Aside: if you are curious about your own family history and have always wanted to try Ancestry.com and similar services, now is the perfect time to do so. It used to be that you could only access these services by paying or by researching in person in your public library. Since libraries have been closed, these companies and the libraries themselves have made many services available from the comfort of your own home. All you need is a library card!

Fantastic Voyage

I am speechless when I consider all that has happened over the past few years. I would never have believed that sorting through Harry’s closet filled with a treasure trove of papers, letters, and photos would teach me so much about my family’s past while opening unimagined doors into my future.

Perhaps because they had to leave almost all of their belongings behind, my mother and Harry spent the rest of their lives keeping almost everything, always assuming that the most innocuous little thing would come in handy someday. My favorite scene in the movie “Crossing Delancey” is where Bubbie carefully folds up and stores away the brown paper and string that a package was wrapped in, as if it were something extremely valuable - my family treasured worthless items at least as much as Bubbie did. However, unlike Bubbie, Harry and my mother didn’t necessarily keep things in a neat orderly way. Both of them would fill boxes with a mish-mash of unrelated items so you never knew when you might come across a treasure or junk, most often both stored in the same place. I’m guessing I inadvertently disposed of some important things my mother had kept when we hurriedly packed up her belongings after she sold her house. Many of her treasures were carted away by 1-800-GOT-JUNK. Thankfully, I learned my lesson and didn’t let that happen to the things Harry kept. I combed through each box and leafed through each book, making sure not to toss something worth saving. Each time I thought I’d found everything, suddenly I’d stumble on something that I’d missed.

The most important example of buried treasure was a small envelope stuffed with old letters. I found it several months after I thought I’d unearthed everything in Harry’s closet. I can’t even recall where I found it.

I’m pretty sure I found the letters in this envelope.

I’m pretty sure I found the letters in this envelope.

The envelope was perhaps an inch thick. It turned out to be stuffed with letters my grandmother had written from Vienna to my mother, Harry, and other relatives in San Francisco between November 1939 and October 1941 - there were about 100 letters written on thin air mail paper and crammed into that small envelope. When my mother and Harry first got to San Francisco, my grandmother wrote almost daily, trying to maintain a connection to her children who were thousands of miles away. I’m guessing no one had looked at those letters since they were stored in that envelope back in 1946 or earlier.
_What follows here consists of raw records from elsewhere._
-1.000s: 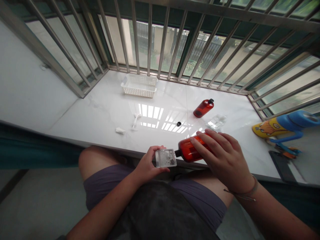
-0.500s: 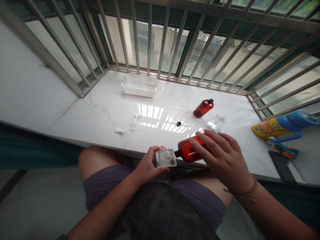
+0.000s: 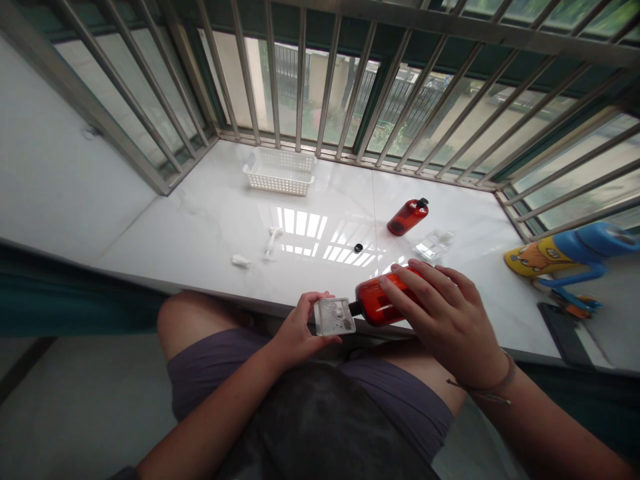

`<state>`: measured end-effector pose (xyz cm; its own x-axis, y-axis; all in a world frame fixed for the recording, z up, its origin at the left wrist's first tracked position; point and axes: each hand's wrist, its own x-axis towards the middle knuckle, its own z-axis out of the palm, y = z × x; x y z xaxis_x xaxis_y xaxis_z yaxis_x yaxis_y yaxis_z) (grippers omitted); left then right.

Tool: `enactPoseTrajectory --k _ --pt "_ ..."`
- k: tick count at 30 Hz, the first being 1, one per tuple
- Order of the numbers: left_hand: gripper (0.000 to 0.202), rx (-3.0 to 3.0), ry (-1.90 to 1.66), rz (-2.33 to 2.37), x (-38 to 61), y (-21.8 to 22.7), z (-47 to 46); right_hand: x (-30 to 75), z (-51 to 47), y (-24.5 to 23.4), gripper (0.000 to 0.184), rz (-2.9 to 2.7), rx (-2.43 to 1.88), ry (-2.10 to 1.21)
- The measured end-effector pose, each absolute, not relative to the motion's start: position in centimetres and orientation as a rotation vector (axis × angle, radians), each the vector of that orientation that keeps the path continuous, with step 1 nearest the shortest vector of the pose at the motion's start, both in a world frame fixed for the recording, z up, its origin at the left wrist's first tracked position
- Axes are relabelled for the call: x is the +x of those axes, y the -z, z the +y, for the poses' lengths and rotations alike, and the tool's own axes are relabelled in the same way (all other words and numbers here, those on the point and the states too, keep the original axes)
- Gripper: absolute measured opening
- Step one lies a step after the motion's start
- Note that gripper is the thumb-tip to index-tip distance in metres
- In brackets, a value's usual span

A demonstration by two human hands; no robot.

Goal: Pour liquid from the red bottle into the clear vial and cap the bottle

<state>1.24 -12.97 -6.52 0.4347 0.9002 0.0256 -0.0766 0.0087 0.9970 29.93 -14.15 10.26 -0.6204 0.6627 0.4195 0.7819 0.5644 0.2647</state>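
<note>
My left hand grips a clear square plastic piece by its edge, above my lap. My right hand wraps over an amber plastic bottle, which lies on its side with its black neck at the clear piece. On the white marble counter stand a second amber bottle with a black cap and a small black cap. Another clear plastic piece lies near that bottle.
A white plastic basket stands against steel window bars at the back. A small white plastic part and a white scrap lie mid-counter. A blue and yellow object and a dark phone-like slab sit at the right.
The clear piece in my left hand has shifted slightly right, closer to the bottle's neck. My right hand and the bottle have barely moved.
</note>
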Motion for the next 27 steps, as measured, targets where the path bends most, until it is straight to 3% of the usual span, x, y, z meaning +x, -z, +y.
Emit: enactPoseTrajectory --k 27 --pt "0.085 1.337 -0.911 0.813 1.48 6.52 -12.96 29.86 -14.28 -10.33 0.053 -2.542 -1.183 0.610"
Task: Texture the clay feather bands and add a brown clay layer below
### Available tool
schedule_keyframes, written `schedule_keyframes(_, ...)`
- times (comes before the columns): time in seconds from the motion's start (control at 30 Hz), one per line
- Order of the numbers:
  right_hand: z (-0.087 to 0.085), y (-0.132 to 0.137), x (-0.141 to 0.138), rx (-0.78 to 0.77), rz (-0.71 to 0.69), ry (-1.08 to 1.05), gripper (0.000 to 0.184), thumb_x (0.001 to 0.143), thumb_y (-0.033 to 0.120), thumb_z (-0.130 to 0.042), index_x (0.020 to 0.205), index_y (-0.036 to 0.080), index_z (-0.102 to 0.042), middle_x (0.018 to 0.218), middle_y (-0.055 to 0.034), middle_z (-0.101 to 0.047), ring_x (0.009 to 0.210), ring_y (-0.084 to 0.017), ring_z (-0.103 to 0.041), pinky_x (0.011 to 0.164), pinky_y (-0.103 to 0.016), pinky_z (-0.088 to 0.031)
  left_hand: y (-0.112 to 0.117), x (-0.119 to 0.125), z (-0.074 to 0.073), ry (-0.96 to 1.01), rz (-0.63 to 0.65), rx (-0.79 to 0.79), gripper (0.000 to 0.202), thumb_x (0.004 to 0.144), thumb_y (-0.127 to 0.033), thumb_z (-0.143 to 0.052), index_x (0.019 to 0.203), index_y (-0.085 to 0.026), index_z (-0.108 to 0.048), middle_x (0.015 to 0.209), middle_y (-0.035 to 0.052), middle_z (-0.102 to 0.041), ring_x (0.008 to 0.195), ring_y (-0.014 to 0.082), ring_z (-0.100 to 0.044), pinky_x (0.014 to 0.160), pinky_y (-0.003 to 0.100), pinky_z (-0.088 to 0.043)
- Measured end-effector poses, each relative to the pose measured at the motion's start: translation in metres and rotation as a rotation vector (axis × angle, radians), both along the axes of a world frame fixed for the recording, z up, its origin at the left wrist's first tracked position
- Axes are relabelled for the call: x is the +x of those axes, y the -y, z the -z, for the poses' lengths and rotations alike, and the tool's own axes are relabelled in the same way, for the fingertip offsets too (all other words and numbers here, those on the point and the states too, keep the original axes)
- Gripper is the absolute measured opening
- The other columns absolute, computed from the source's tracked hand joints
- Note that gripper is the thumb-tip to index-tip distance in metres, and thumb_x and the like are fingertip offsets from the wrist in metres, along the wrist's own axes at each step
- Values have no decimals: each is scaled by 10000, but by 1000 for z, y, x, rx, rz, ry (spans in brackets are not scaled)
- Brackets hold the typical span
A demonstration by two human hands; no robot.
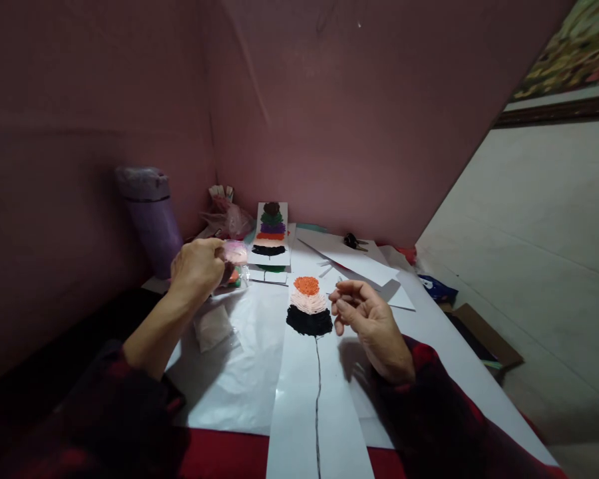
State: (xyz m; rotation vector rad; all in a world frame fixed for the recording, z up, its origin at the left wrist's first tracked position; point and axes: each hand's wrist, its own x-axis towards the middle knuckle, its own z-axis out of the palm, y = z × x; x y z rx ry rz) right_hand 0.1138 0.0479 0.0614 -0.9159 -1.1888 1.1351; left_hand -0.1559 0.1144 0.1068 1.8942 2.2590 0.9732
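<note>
My left hand [198, 267] reaches to the left side of the table, fingers closed on a small clear plastic bag [236, 251] with something pink and purple in it. Another clear bag with red and green pieces [235, 277] lies just under it. In front of me lies a long white paper strip [299, 399] with a drawn black line. At its top are textured bands of orange [306, 285], pale pink [308, 303] and black [309, 321], which look like modelling clay. My right hand [372, 326] hovers beside these bands, fingers loosely curled and apart, with nothing visible in them.
A purple bottle [152, 223] stands at the left. A card with several coloured bands [271, 229] lies at the back. White paper sheets [352, 261] and keys [354, 242] are behind my right hand. A bag of pale material [214, 328] lies near my left forearm.
</note>
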Motion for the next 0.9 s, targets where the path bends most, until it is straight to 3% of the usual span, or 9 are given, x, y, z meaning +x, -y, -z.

Roslyn finished translating them recently and I understand so much more about both my mother’s early years in America, as well as the ultimately unsuccessful efforts by so many people to bring my grandparents to San Francisco to reunite them with their children.

My mother had told me the names and shown me photos of seemingly distant family members but never told me much about them. Now that so many letters have been translated, I feel like I know some of these relatives intimately and I realize how integral they were to my mother’s and grandmother’s stories.

Over the past few years, thanks to this treasure hunt, I have met dozens of new people, some of them related to me. I have discovered a fascinating new pastime (hobby? calling? who knows what it will turn out to be?). All because I opened a closet door and looked inside.